"I was looking at making a shift in my career. I've been so blessed I'd like to be able to give that back. If I could find young artists, young performers I can nurture to have a career I would really like that"
About this Quote
Ross frames reinvention as gratitude, but there’s steel under the softness. “I was looking at making a shift” is the clean, businesslike preface of someone who’s already done the glamorous part and is now naming the next chapter on her own terms. Then comes the culturally familiar language of celebrity philanthropy - “so blessed,” “give that back” - a phrase that signals humility while quietly underscoring the scale of what she’s accumulated. Blessing is a public-friendly synonym for power: it sidesteps the messy machinery of ambition, competition, and industry politics that actually built her career.
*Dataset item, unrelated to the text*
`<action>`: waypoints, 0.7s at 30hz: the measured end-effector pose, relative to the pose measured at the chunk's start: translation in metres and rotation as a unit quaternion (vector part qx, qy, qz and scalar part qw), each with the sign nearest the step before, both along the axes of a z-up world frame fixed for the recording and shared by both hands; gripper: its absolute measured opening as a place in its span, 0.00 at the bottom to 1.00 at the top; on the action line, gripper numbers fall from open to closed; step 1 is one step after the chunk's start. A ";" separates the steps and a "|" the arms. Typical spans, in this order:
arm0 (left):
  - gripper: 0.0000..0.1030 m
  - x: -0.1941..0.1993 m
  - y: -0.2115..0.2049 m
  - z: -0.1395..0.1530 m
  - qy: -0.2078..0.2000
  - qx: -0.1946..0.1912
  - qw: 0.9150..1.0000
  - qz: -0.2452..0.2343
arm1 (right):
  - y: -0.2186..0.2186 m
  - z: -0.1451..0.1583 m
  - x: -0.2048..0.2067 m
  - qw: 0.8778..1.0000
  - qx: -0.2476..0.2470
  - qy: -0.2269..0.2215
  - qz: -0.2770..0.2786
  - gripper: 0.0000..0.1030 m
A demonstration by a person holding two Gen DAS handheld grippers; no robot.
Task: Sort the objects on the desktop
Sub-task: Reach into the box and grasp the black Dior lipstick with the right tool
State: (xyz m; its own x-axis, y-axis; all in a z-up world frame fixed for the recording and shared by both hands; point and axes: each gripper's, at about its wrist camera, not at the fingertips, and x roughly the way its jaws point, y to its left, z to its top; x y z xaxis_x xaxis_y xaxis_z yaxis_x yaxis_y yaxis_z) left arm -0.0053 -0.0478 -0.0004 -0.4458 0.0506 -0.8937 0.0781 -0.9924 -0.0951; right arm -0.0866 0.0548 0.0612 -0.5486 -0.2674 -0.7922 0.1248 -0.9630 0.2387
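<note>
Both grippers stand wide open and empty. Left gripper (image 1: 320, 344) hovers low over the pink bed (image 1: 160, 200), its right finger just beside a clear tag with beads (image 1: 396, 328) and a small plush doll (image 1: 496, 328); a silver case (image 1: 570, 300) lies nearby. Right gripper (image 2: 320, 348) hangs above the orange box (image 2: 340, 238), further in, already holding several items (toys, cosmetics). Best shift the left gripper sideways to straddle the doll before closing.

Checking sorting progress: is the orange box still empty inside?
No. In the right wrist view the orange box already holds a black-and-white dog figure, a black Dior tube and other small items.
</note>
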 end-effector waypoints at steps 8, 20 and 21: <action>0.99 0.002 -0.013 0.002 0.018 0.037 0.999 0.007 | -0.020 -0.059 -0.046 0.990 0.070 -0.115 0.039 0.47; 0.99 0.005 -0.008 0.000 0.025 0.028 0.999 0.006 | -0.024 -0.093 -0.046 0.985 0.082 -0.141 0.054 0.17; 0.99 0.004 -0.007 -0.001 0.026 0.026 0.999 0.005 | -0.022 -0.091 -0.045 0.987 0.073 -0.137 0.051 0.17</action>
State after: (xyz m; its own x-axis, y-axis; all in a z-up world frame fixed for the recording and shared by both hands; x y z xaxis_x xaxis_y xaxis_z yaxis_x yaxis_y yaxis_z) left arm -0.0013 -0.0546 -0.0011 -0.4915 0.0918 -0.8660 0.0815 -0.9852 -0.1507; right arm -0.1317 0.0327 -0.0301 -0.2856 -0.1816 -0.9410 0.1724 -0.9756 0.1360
The real reveal is in the specificity: “young artists, young performers I can nurture.” She isn’t talking about charity; she’s talking about stewardship. Ross is positioning herself as an institution, not just a legend. “Nurture” is maternal and warm, but in entertainment it’s also strategic: mentorship is influence, pipeline-building, taste-making. She’s implicitly critiquing a business that consumes youth while offering little guidance, and she’s offering an alternative structure with herself at the center.
Context matters: Ross came up in an era when Black women’s talent was often packaged and controlled by others. Wanting to cultivate careers reads like a corrective - a chance to be the architect instead of the product. It’s also legacy talk without the funereal tone: she’s not leaving the stage so much as widening it, turning personal success into infrastructure for whoever comes next.
The real reveal is in the specificity: “young artists, young performers I can nurture.” She isn’t talking about charity; she’s talking about stewardship. Ross is positioning herself as an institution, not just a legend. “Nurture” is maternal and warm, but in entertainment it’s also strategic: mentorship is influence, pipeline-building, taste-making. She’s implicitly critiquing a business that consumes youth while offering little guidance, and she’s offering an alternative structure with herself at the center.
Context matters: Ross came up in an era when Black women’s talent was often packaged and controlled by others. Wanting to cultivate careers reads like a corrective - a chance to be the architect instead of the product. It’s also legacy talk without the funereal tone: she’s not leaving the stage so much as widening it, turning personal success into infrastructure for whoever comes next.